Return the data below exactly, stopping after the line with "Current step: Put".

[Dataset records]
=== Section Start ===
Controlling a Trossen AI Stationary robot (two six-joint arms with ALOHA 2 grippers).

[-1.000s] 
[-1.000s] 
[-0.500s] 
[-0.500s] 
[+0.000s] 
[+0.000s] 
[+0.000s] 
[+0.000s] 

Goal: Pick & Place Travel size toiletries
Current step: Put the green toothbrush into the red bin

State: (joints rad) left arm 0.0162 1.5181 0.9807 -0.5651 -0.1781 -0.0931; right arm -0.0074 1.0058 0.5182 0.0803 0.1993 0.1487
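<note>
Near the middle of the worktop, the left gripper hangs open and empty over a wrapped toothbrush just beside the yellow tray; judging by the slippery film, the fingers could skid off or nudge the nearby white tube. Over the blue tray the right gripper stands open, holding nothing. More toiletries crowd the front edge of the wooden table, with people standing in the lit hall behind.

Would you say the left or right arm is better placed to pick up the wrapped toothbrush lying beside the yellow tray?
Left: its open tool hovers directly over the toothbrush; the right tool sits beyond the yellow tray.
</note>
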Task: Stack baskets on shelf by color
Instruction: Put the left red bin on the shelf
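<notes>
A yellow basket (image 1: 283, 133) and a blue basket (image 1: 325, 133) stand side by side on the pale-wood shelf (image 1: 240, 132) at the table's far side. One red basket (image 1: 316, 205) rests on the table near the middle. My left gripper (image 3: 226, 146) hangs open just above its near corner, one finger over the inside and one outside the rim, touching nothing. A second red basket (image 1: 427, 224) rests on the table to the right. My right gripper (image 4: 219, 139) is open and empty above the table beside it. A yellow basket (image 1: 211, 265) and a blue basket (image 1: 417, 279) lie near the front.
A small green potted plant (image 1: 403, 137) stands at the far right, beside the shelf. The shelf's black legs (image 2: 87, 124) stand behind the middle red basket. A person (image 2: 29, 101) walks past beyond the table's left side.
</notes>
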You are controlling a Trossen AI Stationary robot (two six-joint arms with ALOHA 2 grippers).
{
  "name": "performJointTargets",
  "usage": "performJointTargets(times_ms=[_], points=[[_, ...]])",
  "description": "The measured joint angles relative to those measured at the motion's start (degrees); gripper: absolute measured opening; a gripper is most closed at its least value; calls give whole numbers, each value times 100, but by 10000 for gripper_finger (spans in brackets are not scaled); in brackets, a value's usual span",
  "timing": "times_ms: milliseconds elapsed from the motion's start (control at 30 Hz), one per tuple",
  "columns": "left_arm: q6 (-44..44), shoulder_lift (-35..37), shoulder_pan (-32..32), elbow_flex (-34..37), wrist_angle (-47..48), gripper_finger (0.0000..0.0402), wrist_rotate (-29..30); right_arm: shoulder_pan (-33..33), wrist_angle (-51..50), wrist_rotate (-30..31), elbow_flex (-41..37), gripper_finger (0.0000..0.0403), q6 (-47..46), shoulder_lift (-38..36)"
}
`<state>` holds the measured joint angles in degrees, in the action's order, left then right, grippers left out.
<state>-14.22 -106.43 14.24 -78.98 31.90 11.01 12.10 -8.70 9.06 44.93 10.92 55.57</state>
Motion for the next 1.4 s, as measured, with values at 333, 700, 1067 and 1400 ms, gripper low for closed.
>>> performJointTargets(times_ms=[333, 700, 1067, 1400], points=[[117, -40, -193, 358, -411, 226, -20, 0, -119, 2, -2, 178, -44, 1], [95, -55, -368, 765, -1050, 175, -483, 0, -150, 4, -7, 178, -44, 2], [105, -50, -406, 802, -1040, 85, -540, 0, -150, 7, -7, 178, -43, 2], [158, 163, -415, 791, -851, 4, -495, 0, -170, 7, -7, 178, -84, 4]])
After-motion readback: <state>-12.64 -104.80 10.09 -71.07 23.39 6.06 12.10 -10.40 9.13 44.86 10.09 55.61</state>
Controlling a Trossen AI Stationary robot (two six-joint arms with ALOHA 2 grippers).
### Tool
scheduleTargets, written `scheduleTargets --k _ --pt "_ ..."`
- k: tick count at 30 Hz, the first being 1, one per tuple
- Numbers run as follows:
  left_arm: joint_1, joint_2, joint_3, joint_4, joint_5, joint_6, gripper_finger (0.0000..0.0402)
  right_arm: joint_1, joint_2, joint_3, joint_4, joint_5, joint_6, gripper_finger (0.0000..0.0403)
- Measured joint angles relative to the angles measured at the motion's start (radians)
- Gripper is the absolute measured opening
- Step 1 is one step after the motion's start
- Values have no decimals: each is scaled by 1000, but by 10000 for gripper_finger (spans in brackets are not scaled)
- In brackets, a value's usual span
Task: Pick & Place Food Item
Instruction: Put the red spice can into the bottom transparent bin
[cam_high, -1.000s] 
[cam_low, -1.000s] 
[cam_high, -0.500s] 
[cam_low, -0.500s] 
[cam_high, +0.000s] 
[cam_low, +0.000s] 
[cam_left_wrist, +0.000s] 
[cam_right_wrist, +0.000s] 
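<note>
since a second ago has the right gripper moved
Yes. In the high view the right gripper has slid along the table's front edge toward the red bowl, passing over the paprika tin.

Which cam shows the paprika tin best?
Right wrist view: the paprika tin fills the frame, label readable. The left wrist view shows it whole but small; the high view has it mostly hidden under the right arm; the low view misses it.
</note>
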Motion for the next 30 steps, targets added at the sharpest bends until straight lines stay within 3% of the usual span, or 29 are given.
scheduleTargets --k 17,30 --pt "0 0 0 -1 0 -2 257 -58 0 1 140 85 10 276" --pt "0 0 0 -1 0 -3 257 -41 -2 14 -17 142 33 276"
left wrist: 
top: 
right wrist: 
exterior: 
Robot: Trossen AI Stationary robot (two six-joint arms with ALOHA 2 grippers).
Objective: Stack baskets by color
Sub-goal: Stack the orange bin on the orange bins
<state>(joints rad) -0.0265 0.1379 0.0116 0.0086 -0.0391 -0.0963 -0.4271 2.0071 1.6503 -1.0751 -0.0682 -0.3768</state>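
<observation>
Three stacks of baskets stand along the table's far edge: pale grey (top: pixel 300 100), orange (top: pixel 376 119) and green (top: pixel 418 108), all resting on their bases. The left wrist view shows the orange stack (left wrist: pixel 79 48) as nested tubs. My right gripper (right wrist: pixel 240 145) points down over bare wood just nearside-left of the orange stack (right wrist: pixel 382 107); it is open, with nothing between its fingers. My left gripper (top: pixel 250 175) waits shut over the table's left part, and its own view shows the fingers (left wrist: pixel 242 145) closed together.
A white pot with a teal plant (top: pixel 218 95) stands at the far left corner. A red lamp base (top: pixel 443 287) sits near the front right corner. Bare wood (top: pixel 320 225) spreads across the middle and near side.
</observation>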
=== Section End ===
→ Response below
Controlling a Trossen AI Stationary robot (two six-joint arms with ALOHA 2 grippers).

[-1.000s] 
[-1.000s] 
[-0.500s] 
[-0.500s] 
[+0.000s] 
[+0.000s] 
[+0.000s] 
[+0.000s] 

Goal: Pick & Place Travel size toiletries
Current step: Put the green toothbrush into the red bin

That concludes the answer to the exercise.